We all know accidents happen. Glass jars tip over and crack, something spills, perhaps someone’s having a bad day, etc. But what I’m trying to address is the ghost of the kitchen aka “things mysteriously disappearing” that seems to constantly happen in this lovely fridge/freezer combination.

So to whomever out there is secretly helping him/herself to foodstuffs that aren’t his or hers, be a good doobie and stop! Your actions aren’t cool.

Becca

P.S. To the facilities staff: Please don’t remove this. Thanks!



has this stopped things from going missing? no. but it did help prompt a very stern email from the facilities staff, which stated that "this sort of disrespect for what belongs to others will not be tolerated.
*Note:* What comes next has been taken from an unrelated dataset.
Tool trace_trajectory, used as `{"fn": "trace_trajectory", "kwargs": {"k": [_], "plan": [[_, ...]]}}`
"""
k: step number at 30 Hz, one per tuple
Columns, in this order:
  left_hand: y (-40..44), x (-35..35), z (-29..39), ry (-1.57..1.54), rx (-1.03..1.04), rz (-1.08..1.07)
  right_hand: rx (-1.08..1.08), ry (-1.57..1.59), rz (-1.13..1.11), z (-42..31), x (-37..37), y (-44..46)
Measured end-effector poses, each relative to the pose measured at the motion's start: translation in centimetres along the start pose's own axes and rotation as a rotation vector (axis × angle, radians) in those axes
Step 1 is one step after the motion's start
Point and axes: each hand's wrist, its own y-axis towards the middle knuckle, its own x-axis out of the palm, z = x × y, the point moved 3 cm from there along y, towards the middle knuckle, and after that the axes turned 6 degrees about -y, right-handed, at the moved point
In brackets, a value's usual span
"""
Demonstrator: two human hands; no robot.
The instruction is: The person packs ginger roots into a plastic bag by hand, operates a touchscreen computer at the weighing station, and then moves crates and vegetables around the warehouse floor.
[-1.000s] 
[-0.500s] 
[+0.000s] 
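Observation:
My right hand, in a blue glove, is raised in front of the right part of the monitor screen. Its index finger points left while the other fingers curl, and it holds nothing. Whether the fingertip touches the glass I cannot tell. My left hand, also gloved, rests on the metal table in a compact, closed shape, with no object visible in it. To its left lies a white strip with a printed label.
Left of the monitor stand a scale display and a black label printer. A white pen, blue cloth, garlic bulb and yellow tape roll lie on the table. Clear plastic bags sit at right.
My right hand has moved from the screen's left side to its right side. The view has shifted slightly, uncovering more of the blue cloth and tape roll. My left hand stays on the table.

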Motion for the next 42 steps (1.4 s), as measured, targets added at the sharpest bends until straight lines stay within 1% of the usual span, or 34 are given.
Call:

I am taking some surveillance measures so this sort of activity can be more closely monitored and if a person is caught taking what belongs to another, whether it is food, drink, desk contents, or whatever, the repercussions will probably be severe."

surveillance measures? repercussions? what could those entail? and would a tux, audi, and ice palace fit into the mix? or maybe just a nanny cam, fridge-style like salad dressing that's also a super sekret spy camera. so far, i've checked the milk, dishwasher, and sofa, but i've yet to find any surveillance devices. or my nuggets. boo.